The gold standard test for SBP is ascitic fluid analysis with measurement of the PMN. It is useful for the diagnosis and monitoring of treatment. The culture of the ascitic fluid may be positive if was done correctly [4].
There is a variant of SBP that is called culture-negative neutrocytic ascites. It is characterized by elevated ascitic fluid PMN but the culture is negative. It is managed exactly as classic SBP. Such cases would be missed if cultures were not done [5].
The manual PMN counting is time consuming, laborious and required some experience to avoid intra- and inter-observer variability. So, a simple rapid bedside test would be useful clinically [14].
Calprotectin is acute-phase inflammatory protein that is released from the PMN. Calprotectin has anti-proliferative and antimicrobial properties [14]. Calprotectin is used clinically widespread in the diagnosis and monitoring treatment of inflammatory bowel disease [15].
In an earlier study [11], patients with liver cirrhosis had higher fecal calprotectin compared with the control.
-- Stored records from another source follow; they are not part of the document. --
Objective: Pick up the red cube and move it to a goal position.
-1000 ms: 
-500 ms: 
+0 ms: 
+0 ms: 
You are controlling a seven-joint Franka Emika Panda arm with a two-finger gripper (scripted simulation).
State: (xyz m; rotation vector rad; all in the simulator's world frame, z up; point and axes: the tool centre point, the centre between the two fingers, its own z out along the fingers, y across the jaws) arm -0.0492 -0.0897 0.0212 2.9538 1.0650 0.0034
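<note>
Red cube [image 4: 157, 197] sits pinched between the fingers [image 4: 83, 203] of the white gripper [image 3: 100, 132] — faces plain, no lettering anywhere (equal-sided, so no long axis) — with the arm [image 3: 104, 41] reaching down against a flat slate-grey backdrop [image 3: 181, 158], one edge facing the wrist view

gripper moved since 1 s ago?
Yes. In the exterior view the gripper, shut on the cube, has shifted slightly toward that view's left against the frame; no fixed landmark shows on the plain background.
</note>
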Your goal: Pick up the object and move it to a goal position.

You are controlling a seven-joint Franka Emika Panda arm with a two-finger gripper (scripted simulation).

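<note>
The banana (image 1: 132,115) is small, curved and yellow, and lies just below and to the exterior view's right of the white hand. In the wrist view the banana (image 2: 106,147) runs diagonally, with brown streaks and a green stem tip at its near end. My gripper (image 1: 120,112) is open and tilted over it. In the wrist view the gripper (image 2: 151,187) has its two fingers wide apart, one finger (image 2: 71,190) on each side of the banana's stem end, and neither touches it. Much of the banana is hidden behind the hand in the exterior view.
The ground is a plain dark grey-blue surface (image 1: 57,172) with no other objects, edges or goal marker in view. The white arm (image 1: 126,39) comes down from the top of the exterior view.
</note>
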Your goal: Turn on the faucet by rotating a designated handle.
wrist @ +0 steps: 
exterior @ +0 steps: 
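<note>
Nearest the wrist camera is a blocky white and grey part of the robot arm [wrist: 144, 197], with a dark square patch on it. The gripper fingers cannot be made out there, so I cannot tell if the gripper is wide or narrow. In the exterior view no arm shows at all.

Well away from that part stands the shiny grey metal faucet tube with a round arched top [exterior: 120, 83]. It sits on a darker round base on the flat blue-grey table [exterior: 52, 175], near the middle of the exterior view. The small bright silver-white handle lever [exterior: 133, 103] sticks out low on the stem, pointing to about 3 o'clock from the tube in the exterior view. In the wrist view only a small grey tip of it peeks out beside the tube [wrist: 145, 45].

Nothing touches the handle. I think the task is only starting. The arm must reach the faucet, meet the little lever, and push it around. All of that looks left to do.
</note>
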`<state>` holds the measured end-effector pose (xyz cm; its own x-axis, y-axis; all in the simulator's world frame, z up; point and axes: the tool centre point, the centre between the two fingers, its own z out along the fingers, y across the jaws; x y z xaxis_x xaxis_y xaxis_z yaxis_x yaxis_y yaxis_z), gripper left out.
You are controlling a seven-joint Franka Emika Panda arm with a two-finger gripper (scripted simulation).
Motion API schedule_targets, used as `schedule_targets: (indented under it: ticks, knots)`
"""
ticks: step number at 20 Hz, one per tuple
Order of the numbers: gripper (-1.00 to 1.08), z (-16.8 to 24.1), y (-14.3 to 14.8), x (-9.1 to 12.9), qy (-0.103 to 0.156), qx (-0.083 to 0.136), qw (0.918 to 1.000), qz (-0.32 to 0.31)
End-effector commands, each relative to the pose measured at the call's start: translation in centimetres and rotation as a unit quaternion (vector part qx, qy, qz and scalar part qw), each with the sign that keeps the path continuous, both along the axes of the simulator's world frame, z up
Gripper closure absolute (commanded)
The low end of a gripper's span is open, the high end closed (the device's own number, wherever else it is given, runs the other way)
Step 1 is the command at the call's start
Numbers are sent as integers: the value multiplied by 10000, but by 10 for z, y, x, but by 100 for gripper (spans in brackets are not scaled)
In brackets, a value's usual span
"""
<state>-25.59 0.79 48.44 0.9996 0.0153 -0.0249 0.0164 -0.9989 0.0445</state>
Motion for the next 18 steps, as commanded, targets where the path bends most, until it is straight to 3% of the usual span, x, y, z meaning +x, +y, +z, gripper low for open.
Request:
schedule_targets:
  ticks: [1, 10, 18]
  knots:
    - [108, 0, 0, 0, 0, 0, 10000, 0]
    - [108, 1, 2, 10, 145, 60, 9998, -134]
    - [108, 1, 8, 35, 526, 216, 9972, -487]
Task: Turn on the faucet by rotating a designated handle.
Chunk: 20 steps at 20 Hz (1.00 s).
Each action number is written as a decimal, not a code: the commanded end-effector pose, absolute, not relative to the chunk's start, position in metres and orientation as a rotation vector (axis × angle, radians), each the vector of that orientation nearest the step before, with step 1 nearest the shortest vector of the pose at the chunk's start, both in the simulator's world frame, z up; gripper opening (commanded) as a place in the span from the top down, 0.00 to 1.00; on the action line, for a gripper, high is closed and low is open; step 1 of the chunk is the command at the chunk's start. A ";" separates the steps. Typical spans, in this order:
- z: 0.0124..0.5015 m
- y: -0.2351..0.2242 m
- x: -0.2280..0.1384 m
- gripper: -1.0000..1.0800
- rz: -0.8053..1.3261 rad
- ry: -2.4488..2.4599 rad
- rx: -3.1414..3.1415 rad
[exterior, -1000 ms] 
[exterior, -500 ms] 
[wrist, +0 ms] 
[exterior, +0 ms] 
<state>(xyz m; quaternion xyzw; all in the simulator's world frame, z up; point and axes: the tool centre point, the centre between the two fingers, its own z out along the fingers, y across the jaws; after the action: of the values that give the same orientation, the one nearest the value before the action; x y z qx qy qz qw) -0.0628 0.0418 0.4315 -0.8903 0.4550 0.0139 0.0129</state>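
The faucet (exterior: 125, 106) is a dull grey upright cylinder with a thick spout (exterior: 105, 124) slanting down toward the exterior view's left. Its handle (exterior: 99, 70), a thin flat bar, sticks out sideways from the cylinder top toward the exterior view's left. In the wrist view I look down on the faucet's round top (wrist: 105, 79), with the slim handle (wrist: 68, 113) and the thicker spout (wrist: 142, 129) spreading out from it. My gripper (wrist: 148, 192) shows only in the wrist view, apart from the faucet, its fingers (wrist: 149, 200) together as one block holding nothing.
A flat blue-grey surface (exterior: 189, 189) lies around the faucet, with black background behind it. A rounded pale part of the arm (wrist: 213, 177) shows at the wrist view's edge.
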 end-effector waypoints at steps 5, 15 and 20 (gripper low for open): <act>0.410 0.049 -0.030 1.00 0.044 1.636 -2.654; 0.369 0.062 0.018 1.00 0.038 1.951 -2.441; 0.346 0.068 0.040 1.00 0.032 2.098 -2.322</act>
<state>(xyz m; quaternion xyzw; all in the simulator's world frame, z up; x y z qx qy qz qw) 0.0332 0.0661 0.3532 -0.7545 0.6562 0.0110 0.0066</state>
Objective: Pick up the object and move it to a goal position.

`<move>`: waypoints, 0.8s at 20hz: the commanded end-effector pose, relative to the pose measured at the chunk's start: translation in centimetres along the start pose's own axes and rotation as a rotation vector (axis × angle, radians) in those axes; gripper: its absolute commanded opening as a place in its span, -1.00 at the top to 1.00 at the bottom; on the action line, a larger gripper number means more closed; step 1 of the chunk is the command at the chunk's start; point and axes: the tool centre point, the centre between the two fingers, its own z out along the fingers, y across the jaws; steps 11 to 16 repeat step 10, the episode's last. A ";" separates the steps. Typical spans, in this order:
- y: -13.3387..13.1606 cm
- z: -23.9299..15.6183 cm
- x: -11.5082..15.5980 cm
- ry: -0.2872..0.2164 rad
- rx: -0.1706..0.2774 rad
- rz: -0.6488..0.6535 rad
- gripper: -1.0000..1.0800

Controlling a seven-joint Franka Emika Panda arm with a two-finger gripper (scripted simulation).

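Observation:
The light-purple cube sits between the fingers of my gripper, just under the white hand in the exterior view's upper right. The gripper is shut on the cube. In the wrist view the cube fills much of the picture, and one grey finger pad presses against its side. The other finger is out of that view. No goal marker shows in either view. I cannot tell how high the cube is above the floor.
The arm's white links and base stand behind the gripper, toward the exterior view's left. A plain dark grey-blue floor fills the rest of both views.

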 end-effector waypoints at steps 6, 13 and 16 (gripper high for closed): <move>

Fecal calprotectin correlated with hepatic encephalopathy grade and SBP.
Later on, studies were conducted on ascitic calprotectin [12, 14, 16,17,18]. Ascitic calprotectin could be measured by either enzyme-linked immunosorbent assay (ELISA) or a point-of-care (POC) lateral flow assay with the Quantum Blue® Reader [16].
Burri et al. [16] reported that patients with SBP had statistically higher values of ascitic calprotectin that was measured by two techniques namely ELISA and POC. A cutoff value (0.63 μg/mL) measured by ELISA had 94.8% sensitivity, 89.2% specificity, 60% PPV and 99% NPV. A cutoff value (0.51 μg/mL) measured by PCO had 100% sensitivity, 84.7% specificity, 100% PPV and 87.7% NPV. Both techniques were useful with excellent correlation.
Two studies assessed the ratio of ascitic calprotectin to ascitic total protein. One study [17] found that ratio was useful for SBP diagnosis unlike the other one [12].
Fernandes et al. [12] studied 88 patients of whom 41 had SBP. They were mainly males and alcoholics. Higher ascitic calprotectin was found. A cutoff value (1.57 μg/mL) measured by POC had 87.8% sensitivity, 97.9% specificity, 97.3% PPV and 90.2% NPV.
In the study conducted by Abdel-Razik et al. [18], patients with SBP had higher calprotectin, serum procalcitonin, serum and ascites TNF-α, IL-6. A cutoff value of 94 ng/mL had 94.3% sensitivity, 91.8% specificity, 93% PPV and 95% NPV.
In a recent French study [14], a 1.51 μg/mL cutoff measured by POC had 86.1% sensitivity, 92% specificity, 65.9% PPV and 97.3% NPV.
CRP is acute-phase protein that elevates in many inflammatory conditions. The hsCRP measures the low levels of CRP. The hsCRP has a higher sensitivity than CRP. Patients with SBP show elevated CRP levels that decrease with treatment [12, 14, 19]. Only one study by Guler et al. [6] assessed the role of serum hsCRP in non-neutrocytic ascites. They found that hsCRP was higher in patients with SBP and non-neutrocytic ascites compared with the control. The levels decreased with antibiotic therapy. Leukocyte esterase is an enzyme produced by PMN in response to inflammation. It can be detected by leucocyte esterase reagent strips.
In the current study, the measurement of serum or ascitic nitrous oxide did not add a benefit in SBP diagnosis. Patients with SBP had higher serum CRP level, which is consistent with the other studies [12, 14, 19]. Furthermore, serum hsCRP was higher in SBP patients in accord with Guler et al. [6] study. Most patients had positive ascitic leucocyte esterase test (95%) in contrast few patients in the control group.
Calprotectin was significantly higher in SBP patients. Calprotectin >2 ng/mL had 90% sensitivity, 92.5% specificity, 92.3% positive predictive value and 90.2% negative predictive value. The cutoff is completely different from other studies [11, 14, 16, 18] even measured by ELISA but the sensitivity and specificity are high as reported by other studies [11, 14, 16, 18]. In fact, the methodology of measurement should be standardized in the next studies.
Limitations of the study
The number of patients is small, we did not follow the treatment measuring calprotectin and so the recurrence.